▸ INFORMATION GIVEN:
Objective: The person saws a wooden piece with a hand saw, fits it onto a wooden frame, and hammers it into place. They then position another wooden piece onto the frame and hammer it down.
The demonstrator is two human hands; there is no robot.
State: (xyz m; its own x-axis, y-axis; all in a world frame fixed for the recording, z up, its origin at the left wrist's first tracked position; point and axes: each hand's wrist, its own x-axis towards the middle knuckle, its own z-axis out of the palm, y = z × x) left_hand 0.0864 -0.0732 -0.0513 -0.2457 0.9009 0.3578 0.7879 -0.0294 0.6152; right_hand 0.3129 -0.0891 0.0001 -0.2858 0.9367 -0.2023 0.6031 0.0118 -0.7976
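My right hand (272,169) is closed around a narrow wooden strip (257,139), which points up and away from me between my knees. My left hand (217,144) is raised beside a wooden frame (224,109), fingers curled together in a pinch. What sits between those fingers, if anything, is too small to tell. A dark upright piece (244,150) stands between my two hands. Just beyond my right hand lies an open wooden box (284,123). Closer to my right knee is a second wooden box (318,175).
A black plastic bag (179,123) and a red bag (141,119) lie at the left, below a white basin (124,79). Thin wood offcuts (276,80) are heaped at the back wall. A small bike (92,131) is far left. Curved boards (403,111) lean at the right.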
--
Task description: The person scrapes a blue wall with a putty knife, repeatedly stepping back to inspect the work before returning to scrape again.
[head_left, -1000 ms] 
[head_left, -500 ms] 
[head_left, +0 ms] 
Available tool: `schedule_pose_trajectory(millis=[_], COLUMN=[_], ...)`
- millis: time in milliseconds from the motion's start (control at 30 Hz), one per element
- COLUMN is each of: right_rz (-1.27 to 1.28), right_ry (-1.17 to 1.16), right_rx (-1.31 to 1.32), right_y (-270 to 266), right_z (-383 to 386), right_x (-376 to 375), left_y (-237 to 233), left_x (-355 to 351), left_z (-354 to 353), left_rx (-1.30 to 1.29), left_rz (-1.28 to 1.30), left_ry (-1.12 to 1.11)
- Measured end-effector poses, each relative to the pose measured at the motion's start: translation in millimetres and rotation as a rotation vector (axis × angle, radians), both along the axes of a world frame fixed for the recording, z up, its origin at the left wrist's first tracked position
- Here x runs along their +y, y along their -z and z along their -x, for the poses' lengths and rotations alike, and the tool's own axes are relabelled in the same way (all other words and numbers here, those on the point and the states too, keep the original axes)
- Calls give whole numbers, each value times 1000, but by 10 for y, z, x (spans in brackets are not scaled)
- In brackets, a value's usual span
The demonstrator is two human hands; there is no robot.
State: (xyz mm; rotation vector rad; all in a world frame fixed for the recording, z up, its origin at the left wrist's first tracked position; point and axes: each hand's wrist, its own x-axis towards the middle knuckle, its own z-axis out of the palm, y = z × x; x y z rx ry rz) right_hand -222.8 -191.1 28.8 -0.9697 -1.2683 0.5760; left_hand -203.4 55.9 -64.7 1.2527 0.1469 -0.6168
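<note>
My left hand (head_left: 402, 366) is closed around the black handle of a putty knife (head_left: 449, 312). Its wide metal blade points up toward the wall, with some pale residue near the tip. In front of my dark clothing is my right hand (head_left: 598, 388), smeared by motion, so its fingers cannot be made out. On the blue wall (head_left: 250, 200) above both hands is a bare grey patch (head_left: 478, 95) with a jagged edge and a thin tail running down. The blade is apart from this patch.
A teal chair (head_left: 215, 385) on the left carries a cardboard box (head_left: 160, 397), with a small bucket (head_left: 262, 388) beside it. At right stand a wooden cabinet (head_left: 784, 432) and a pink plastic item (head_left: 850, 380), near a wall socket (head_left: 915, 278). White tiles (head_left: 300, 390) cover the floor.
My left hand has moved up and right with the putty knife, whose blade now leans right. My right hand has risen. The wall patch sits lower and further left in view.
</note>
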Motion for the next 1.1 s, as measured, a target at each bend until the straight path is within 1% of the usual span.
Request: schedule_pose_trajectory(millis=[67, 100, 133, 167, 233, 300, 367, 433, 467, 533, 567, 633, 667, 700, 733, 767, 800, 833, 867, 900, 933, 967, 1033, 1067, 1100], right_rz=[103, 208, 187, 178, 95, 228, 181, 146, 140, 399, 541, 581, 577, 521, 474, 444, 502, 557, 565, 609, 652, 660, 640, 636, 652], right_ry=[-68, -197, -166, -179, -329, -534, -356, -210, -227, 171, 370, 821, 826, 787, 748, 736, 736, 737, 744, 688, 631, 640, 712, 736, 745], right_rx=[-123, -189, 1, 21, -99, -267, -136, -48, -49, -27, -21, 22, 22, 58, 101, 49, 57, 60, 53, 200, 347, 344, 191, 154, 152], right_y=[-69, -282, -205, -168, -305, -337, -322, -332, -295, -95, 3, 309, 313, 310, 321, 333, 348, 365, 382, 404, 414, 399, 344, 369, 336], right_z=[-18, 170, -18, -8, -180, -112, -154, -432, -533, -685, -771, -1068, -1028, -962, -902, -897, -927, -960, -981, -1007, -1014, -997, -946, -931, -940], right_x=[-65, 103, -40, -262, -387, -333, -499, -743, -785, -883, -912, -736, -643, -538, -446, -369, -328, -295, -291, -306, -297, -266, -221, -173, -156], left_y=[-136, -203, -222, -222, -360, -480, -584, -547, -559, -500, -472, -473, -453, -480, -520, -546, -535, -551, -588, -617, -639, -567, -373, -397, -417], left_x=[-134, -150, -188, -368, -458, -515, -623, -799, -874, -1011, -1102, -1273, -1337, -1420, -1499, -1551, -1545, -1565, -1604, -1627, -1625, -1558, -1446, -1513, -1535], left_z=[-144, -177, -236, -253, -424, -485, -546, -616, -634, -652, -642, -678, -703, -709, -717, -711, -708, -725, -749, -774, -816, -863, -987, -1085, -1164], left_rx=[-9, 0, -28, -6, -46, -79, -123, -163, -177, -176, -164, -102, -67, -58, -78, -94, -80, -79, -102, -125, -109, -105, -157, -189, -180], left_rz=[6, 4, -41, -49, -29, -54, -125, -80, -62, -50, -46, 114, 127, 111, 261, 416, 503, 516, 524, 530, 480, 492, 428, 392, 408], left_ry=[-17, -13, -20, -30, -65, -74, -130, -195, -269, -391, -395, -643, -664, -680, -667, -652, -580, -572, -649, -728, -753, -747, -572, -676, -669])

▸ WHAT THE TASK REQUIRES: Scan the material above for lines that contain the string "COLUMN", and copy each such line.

▸ RESPONSE AREA:
Available tool: `schedule_pose_trajectory(millis=[_], COLUMN=[_], ...)`
- COLUMN is each of: right_rz (-1.27 to 1.28), right_ry (-1.17 to 1.16), right_rx (-1.31 to 1.32), right_y (-270 to 266), right_z (-383 to 386), right_x (-376 to 375), left_y (-237 to 233), left_x (-355 to 351), left_z (-354 to 353), left_rx (-1.30 to 1.29), left_rz (-1.28 to 1.30), left_ry (-1.12 to 1.11)

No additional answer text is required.